Faith Kates, the iron-willed co-founder of Next Model Management who discovered Gisele and turned the agency into a billion-dollar empire, abruptly vanished from the company last week—without a goodbye, without a press release, just a cold internal email saying she was “stepping away effective immediately.”
The trigger? A freshly unsealed batch of Jeffrey Epstein’s emails that suddenly surfaced in a Miami federal court filing, with Kates’ name appearing in messages that insiders describe as “career-ending.”
What exact words made one of fashion’s most powerful women torch three decades of work overnight?

For more than three decades, Faith Kates stood among the most powerful women in global fashion. As the iron-willed co-founder of Next Model Management, she didn’t just discover Gisele Bündchen while the future supermodel was still unknown—she helped transform Next into a billion-dollar empire that shaped runways from New York to Milan.
So when employees opened their inboxes early last Monday to find a brief, icy internal message—“Faith Kates is stepping away from the company, effective immediately”—the shock was total. No farewell. No press release. No public acknowledgment of the woman who built the company from the ground up.
Within hours, the reason for her disappearance began circulating quietly among lawyers and investigative reporters: a newly unsealed federal court filing in Miami tied to Jeffrey Epstein.
The documents, released as part of an expanded civil case, include a batch of Epstein’s emails that had remained sealed for years. Among hundreds of names referenced, one stood out with particular force—Faith Kates.
According to individuals who have reviewed the filing but are not authorized to speak publicly, Kates’ name appears in multiple email chains involving Epstein and his closest associates. No criminal charges have been announced. No legal conclusions have been drawn. But the language in the emails, insiders say, is “professionally indefensible” for a senior executive in the modeling industry—especially given Epstein’s conviction for sexual offenses involving minors and his documented trafficking network.
What has raised even more eyebrows than the emails themselves is the speed of Kates’ response.
Multiple sources inside Next say her exit was not the result of a prolonged boardroom battle or an internal investigation. Instead, it unfolded in less than 48 hours—beginning shortly after her legal team received advance notice of the unsealed materials.
“She understood immediately what those emails meant,” said one person close to the company’s leadership. “There was no need to wait for headlines or social media outrage. The mere existence of those messages was enough to end everything.”
Next Model Management has declined to comment on the substance of the court filing, confirming only that the company is “undergoing a leadership transition” and will “cooperate fully with any relevant authorities if required.” Faith Kates has issued no statement. Her representatives have remained silent. No denial. No explanation.

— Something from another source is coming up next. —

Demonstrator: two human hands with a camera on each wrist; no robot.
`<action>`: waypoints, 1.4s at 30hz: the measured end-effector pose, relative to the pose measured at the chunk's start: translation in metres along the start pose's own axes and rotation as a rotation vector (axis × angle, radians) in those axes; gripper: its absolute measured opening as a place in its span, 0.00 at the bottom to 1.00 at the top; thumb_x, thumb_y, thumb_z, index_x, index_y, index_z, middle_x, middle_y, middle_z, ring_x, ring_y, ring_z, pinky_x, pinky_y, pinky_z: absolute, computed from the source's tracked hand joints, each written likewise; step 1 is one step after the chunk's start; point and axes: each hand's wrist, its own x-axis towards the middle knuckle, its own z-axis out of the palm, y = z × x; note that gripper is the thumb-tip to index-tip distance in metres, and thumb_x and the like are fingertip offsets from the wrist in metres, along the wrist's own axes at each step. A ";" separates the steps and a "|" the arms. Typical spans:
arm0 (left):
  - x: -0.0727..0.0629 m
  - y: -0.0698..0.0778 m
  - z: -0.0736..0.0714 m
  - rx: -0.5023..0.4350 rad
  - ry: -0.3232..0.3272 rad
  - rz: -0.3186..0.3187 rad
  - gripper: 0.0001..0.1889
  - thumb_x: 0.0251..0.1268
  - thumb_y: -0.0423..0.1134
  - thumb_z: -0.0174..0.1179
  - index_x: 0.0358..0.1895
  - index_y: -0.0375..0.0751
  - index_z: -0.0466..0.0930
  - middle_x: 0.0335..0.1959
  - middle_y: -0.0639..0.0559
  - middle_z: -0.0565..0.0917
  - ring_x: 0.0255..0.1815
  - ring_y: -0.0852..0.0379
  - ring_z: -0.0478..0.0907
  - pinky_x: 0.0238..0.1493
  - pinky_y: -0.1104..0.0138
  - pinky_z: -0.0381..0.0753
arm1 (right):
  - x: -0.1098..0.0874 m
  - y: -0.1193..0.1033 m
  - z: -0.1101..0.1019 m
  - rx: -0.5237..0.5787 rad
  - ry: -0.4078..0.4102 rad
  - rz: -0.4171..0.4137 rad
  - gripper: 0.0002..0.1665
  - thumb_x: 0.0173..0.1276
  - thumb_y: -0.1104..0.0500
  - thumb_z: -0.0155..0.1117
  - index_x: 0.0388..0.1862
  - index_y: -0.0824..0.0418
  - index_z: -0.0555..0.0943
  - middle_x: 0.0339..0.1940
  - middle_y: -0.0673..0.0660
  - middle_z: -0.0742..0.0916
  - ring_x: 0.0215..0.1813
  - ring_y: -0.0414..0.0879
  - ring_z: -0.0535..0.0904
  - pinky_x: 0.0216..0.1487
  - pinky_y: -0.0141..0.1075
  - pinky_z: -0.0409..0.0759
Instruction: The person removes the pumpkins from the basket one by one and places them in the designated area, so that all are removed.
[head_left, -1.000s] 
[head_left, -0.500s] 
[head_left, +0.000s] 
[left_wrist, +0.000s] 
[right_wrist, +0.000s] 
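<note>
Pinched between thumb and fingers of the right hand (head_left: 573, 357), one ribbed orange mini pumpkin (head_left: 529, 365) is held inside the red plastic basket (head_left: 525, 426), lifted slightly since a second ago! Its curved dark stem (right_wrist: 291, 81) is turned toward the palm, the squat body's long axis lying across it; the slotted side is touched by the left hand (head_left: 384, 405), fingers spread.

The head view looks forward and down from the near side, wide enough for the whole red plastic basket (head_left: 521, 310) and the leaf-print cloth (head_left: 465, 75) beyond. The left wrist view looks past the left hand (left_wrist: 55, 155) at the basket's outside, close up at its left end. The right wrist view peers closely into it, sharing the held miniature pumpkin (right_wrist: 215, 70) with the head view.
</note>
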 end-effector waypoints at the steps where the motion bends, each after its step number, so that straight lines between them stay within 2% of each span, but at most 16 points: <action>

In an industry where power often operates quietly behind closed doors, that silence has only deepened speculation. Former colleagues describe Kates as fiercely controlled, highly strategic, and acutely aware of reputational risk. For someone known to manage crises ruthlessly, an immediate and total withdrawal suggests the contents of the emails—though still largely unseen by the public—may be devastating to her legacy, even if they never rise to the level of criminal liability.
The central question now is not simply what Epstein wrote.
It is how Faith Kates responded—and under what circumstances.
Until the emails are fully released, the truth remains suspended in the gray space between legality and morality. But in fashion, an industry built entirely on image, that gray zone can be more destructive than any indictment.
Kates’ wordless exit may be a final attempt at damage control—for herself, for Next, and for a legacy thirty years in the making. Or it may be the first sign that the Epstein fallout, years after his death, is still far from finished.
Because as more documents are unsealed, the real question is no longer who will be named next—
but who manages to leave before the truth is read out loud.